Week 4

Week Layout

Tuesday

On Tuesday we focused primarily on the Chi-Square test. There are a number of resources on this website to walk you through that process, but the main point is that the test is a way of looking at whether the counts of data that you’re looking at are significantly different from what you expected.

A discussion of it from David Huron’s Empirical Methods workshop can be found here.

Thursday

On Thursday we spent time with R looking at correlation and regression. There were a couple of goals here:

To look at how one calculates Pearson’s correlation coefficient.
To look at correlation, and then regression through R.
To build functions in R.

We did this with data scraped with the Spotify API. The code of this is below.

First, we load our libraries, and use the select function from the tidyverse package.

library(tidyverse)
library(corrplot)

### read the data
beyonce <- read.csv("beyonce.csv")

df <- beyonce %>% 
  select(c("acousticness", "liveness", "danceability", "loudness", "speechiness", "valence"))

Then we run the cor function to look at correlations, and plot it with a pie graph demonstrating the correlation coefficient of each pair of variables.

x <- cor(df)
round(x, 2)
corrplot(x, method="pie")

The goal at this point was to load data and write a function that would look at correlations between the spotify variables in any artist. The following reads the file in.

file_reader <- function(filename){
  file <- read.csv(file = paste0(filename, ".csv"))
  return(file)}

Then we wrote a combined function that read everything in, and ran the correlation inside the function.
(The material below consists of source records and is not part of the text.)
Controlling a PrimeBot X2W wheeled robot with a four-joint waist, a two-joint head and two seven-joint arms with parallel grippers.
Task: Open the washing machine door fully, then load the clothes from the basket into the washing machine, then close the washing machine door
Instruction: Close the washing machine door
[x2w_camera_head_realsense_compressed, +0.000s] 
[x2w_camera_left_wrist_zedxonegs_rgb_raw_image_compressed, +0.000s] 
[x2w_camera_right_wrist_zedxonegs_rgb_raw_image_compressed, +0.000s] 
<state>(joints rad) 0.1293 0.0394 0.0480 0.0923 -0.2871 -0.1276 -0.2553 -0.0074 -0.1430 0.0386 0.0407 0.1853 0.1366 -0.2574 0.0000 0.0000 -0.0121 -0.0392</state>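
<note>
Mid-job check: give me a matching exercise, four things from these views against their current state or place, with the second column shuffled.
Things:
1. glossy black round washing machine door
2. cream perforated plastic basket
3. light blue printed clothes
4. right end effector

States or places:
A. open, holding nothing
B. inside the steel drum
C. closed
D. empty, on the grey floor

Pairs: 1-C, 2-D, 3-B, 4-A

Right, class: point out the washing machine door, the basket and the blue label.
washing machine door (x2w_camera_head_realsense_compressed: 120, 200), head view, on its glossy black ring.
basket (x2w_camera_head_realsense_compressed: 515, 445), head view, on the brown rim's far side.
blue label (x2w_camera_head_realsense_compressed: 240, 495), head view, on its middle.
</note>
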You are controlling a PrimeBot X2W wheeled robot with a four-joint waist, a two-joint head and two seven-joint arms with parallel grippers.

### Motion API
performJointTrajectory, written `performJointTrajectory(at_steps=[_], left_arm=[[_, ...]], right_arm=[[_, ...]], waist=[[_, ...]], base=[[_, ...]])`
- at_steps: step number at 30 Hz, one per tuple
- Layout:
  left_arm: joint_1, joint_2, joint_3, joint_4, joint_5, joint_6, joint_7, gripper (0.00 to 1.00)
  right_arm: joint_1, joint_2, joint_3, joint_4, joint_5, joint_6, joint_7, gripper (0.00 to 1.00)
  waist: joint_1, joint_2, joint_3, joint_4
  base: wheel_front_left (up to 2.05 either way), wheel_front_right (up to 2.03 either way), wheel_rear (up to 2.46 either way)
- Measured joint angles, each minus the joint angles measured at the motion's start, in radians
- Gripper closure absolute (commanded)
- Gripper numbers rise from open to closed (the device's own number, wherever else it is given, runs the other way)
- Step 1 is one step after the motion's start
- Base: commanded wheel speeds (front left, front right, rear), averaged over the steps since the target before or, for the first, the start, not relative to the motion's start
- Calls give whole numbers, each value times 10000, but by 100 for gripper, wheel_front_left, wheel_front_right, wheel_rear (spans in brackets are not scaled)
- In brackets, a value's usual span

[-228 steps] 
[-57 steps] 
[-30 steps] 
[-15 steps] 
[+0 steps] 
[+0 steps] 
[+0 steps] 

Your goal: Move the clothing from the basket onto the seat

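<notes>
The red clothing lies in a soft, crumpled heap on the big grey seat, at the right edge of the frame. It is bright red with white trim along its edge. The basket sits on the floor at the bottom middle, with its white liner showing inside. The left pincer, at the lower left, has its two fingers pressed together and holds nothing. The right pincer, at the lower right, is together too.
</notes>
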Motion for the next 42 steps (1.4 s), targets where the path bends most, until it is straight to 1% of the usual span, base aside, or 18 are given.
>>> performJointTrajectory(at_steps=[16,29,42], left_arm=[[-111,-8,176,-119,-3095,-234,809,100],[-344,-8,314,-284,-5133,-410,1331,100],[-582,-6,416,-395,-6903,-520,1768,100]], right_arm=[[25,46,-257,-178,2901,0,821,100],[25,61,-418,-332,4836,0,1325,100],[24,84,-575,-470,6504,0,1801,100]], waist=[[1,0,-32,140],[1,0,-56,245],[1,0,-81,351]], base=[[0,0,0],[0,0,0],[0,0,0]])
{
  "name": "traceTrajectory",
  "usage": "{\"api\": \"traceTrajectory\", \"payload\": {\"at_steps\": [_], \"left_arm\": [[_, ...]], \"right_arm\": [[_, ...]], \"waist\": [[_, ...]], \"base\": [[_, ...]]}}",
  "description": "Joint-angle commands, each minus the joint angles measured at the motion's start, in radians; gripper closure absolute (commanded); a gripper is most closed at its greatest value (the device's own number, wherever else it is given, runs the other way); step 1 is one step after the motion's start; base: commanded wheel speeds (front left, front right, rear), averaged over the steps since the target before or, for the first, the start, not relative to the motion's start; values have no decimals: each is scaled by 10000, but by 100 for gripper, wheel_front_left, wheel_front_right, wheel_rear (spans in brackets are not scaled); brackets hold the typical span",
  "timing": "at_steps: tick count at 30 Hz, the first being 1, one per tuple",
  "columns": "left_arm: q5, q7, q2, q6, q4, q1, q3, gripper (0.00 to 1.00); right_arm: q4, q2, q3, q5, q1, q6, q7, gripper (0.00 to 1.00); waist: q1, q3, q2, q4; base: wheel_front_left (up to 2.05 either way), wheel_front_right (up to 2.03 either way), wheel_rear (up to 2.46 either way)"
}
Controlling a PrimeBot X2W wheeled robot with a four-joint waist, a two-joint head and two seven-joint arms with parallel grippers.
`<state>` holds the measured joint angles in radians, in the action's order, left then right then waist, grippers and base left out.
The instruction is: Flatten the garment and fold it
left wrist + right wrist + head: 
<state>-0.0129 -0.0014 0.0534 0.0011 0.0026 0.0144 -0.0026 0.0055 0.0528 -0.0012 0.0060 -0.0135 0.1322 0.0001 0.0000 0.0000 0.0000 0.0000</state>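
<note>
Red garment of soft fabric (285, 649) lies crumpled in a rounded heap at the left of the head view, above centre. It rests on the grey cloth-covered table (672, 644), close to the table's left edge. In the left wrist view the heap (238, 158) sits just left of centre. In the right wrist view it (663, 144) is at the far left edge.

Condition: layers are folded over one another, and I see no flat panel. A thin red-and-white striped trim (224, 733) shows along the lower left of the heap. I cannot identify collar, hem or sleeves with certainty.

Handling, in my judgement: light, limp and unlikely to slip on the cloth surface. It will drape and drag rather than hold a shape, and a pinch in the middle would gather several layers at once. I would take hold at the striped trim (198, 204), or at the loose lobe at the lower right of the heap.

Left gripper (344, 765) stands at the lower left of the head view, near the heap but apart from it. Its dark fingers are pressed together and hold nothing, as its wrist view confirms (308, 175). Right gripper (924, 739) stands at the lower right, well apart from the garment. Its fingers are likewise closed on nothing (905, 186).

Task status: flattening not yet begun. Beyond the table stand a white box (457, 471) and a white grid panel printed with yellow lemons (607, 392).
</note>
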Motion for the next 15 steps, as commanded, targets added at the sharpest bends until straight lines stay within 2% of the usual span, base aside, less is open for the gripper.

artist_data <- function(artist){
  artist <- read.csv(file = paste0(artist, ".csv"))
  df <- artist %>% 
    select(c("acousticness", "liveness", "danceability", "loudness", "speechiness", "valence"))
  x <- cor(df)
  round(x, 2)
  corrplot(x, method="pie")
}

At this point, we just played around with some regression models, and discussed what the output meant.

summary(lm(valence ~ loudness, data=beyonce))
summary(lm(valence ~ loudness + acousticness, data=beyonce))
summary(lm(valence ~ danceability, data=beyonce))

### is the data normal?
qqnorm(beyonce$danceability)
hist(beyonce$danceability)
shapiro.test(beyonce$danceability)
ks.test(beyonce$danceability, "pnorm")